Your task.
Set down, please, exactly the lines below that run from the line with "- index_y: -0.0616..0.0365" to the line with "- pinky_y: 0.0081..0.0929", both lines included.

Records supplied.
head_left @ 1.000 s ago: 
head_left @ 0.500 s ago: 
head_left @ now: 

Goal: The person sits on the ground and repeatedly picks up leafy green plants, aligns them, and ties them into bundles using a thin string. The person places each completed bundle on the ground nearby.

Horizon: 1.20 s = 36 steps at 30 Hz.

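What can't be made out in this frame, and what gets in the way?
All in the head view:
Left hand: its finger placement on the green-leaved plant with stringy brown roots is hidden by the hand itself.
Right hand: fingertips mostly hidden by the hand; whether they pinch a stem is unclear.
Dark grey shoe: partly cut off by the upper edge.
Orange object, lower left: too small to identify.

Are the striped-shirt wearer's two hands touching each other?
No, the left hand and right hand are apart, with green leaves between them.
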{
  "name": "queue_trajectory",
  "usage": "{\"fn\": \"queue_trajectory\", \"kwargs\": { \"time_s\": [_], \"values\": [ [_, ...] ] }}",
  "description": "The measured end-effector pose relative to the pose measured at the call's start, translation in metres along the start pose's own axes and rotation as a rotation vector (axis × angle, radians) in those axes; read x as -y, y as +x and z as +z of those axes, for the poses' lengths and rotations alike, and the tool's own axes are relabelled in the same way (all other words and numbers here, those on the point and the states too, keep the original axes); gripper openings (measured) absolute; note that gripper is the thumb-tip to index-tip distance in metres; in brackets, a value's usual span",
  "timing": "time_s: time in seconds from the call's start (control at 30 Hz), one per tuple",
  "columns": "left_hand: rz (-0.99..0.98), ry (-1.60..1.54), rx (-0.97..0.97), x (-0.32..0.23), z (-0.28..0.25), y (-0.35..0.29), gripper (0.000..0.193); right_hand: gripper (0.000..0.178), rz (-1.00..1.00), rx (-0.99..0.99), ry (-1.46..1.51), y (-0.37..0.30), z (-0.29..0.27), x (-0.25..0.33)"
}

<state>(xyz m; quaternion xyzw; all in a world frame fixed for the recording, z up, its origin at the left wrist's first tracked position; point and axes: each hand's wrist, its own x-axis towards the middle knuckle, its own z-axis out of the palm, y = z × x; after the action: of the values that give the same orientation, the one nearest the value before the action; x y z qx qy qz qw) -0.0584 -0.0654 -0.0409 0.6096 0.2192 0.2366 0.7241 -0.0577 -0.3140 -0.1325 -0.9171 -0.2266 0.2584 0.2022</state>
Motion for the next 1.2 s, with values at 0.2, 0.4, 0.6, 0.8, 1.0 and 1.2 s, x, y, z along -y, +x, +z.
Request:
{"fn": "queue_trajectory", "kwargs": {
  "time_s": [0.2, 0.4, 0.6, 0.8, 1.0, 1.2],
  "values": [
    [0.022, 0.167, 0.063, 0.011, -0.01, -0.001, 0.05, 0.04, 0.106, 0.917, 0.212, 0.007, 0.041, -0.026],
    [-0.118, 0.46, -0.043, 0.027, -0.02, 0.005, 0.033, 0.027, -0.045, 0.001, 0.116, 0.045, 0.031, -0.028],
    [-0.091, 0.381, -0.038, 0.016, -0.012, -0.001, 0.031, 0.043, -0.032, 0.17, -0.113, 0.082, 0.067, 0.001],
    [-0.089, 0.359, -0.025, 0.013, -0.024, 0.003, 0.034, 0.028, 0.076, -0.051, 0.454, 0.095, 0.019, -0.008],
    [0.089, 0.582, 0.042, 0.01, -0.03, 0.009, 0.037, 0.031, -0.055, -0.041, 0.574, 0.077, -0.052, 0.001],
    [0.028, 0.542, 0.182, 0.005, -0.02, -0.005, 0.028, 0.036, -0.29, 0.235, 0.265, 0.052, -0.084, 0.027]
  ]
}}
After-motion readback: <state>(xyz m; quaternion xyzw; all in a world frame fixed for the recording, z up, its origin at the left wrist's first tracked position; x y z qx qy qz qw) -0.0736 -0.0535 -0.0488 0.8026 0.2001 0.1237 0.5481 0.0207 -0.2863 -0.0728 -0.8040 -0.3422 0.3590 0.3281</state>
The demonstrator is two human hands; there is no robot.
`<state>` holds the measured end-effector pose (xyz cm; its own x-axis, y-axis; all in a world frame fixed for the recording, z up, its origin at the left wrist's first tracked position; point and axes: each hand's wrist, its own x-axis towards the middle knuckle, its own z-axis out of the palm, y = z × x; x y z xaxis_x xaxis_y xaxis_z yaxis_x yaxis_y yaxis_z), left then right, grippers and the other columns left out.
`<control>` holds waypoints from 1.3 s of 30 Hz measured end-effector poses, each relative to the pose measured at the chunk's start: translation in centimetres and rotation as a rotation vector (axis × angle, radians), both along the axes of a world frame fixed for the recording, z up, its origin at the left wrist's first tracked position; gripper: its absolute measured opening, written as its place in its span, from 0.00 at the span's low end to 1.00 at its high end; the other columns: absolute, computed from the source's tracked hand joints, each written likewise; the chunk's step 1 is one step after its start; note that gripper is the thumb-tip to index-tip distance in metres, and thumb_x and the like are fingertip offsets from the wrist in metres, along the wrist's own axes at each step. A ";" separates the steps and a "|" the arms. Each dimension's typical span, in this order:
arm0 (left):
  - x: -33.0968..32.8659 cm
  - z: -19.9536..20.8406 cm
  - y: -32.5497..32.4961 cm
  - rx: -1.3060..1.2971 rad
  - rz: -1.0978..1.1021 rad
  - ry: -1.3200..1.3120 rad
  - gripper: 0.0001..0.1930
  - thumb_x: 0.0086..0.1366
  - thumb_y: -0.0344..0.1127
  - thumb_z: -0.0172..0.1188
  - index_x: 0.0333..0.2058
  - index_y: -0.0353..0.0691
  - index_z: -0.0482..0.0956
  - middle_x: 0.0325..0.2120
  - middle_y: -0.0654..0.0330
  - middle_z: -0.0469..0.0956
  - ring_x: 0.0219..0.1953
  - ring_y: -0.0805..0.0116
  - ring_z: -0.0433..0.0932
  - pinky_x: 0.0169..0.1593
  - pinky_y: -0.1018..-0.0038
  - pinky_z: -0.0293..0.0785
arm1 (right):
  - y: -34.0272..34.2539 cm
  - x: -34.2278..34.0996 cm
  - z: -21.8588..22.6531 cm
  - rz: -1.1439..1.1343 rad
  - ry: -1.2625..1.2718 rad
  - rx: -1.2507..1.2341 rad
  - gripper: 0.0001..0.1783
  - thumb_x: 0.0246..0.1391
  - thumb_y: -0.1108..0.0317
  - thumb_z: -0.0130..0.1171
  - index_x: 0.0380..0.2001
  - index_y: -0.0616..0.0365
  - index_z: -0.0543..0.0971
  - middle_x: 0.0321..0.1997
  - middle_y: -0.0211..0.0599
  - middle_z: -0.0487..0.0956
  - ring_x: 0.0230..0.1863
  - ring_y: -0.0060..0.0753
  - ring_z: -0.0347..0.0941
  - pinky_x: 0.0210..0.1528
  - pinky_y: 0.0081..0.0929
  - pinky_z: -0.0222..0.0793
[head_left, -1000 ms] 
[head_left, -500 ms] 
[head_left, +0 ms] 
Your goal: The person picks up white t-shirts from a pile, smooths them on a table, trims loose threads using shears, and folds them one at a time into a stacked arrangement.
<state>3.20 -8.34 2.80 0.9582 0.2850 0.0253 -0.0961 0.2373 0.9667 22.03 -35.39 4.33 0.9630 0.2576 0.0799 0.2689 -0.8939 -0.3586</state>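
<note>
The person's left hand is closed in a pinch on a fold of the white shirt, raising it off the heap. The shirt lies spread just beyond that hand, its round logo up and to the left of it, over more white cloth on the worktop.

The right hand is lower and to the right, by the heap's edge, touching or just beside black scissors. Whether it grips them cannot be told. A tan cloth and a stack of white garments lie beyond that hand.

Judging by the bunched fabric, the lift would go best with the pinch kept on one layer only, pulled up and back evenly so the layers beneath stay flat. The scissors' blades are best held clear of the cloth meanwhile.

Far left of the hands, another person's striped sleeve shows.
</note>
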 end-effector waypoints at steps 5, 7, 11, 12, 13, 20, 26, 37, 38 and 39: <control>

Your response.
  - index_y: -0.0616..0.0365
  - index_z: -0.0543..0.0971
  - middle_x: 0.0321..0.1997
  - middle_y: -0.0211..0.0599
  - middle_z: -0.0487..0.0956
  - ring_x: 0.0230..0.1863
  - ring_y: -0.0060..0.0753
  - ring_z: -0.0347..0.0941
  - pinky_x: 0.0210..0.1528
  - pinky_y: 0.0081..0.0929

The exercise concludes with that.